Single by Aurora

from the album What Happened to the Heart?
- Released: 18 January 2024
- Genre: Classic pop
- Length: 4:15
- Label: Decca; Glassnote;
- Songwriters: Aurora Aksnes; Chris Greatti;
- Producers: Aurora; Chris Greatti;

Aurora singles chronology
| "Your Blood" (2024) | "The Conflict of the Mind" (2024) | "Some Type of Skin" (2024) |

Music video
- "The Conflict of the Mind" on YouTube

= The Conflict of the Mind =

2024 single by Aurora

"The Conflict of the Mind" is a song by Norwegian singer-songwriter Aurora for her fifth studio album, What Happened to the Heart? (2024). It was released on 18 January 2024, through Decca and Glassnote, as the second single from the album. The classic pop song blends a soft electronic beat with elements of jazz and soul. Lyrically, it explores themes of isolation and mental health. Aurora and Chris Greatti wrote and produced "The Conflict of the Mind".

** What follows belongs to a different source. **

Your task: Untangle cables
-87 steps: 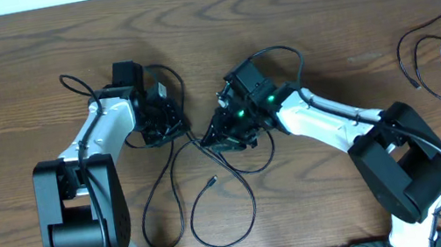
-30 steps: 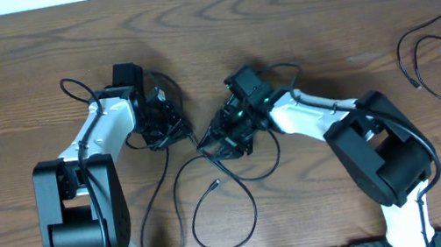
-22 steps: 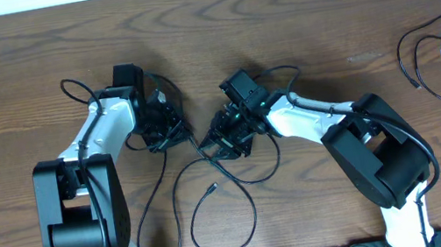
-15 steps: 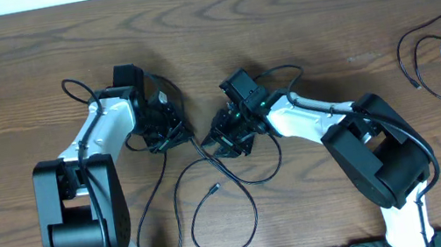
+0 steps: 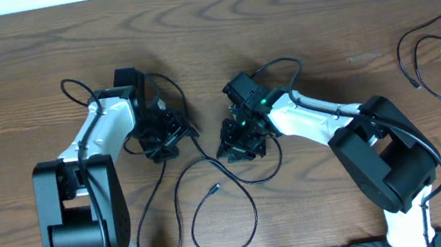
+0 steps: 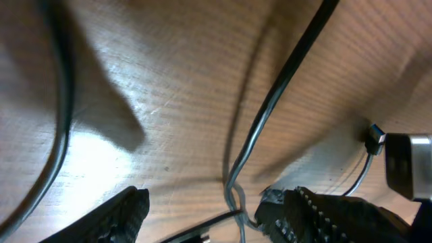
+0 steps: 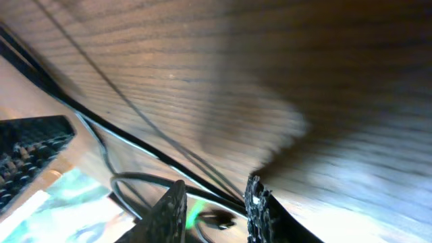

"The Conflict of the Mind" was praised by critics for its introspective but emotional message. Aurora co-directed a music video for the song with Kaveh Nabatian.

== Background ==
"The Conflict of the Mind" was written by Aurora and produced by Chris Greatti. A classic pop song, it blends a soft electronic beat with elements of jazz and soul and features a soaring vocal performance from Aurora. The song's looped vocal arpeggios were compared to the works of Kate Bush. Lyrically, it explores themes of isolation and mental health, carrying an empowering message that emotional pain is temporary. The chorus reinforces this sentiment with the lines:

"Don't let your spirit die / This is just a conflict of the mind / Is your heart alive? / You'll overcome a conflict of the mind."

In the song's astutely poetic lyrics, Aurora pleads with a loved one to open up emotionally. She expresses the inner turmoil of witnessing someone she cares about in pain, singing:

"Only when I see you cry / I feel conflicted in my mind / It fills my heart up and it breaks me at the very same time."

== Music video ==
The accompanying music video was co-directed by Aurora and Kaveh Nabatian. It portrays Aurora at a family dinner, struggling to fit in while those around her also battle their own internal pain. Reflecting on the song's theme, Aurora stated that she tends to isolate herself when in pain but has learned the importance of allowing loved ones to support her. She emphasized that opening up and talking about pain is a crucial part of healing, particularly within families.

== Critical reception ==
In a review for Melomaniacsmag, Noah F. praised the song's introspective nature and soothing quality, likening it to a comforting embrace—one that balances warmth and melancholy, characteristic of Aurora's musical style. He noted the song's layered production and emotional depth, emphasizing its ability to resonate with listeners on a personal level.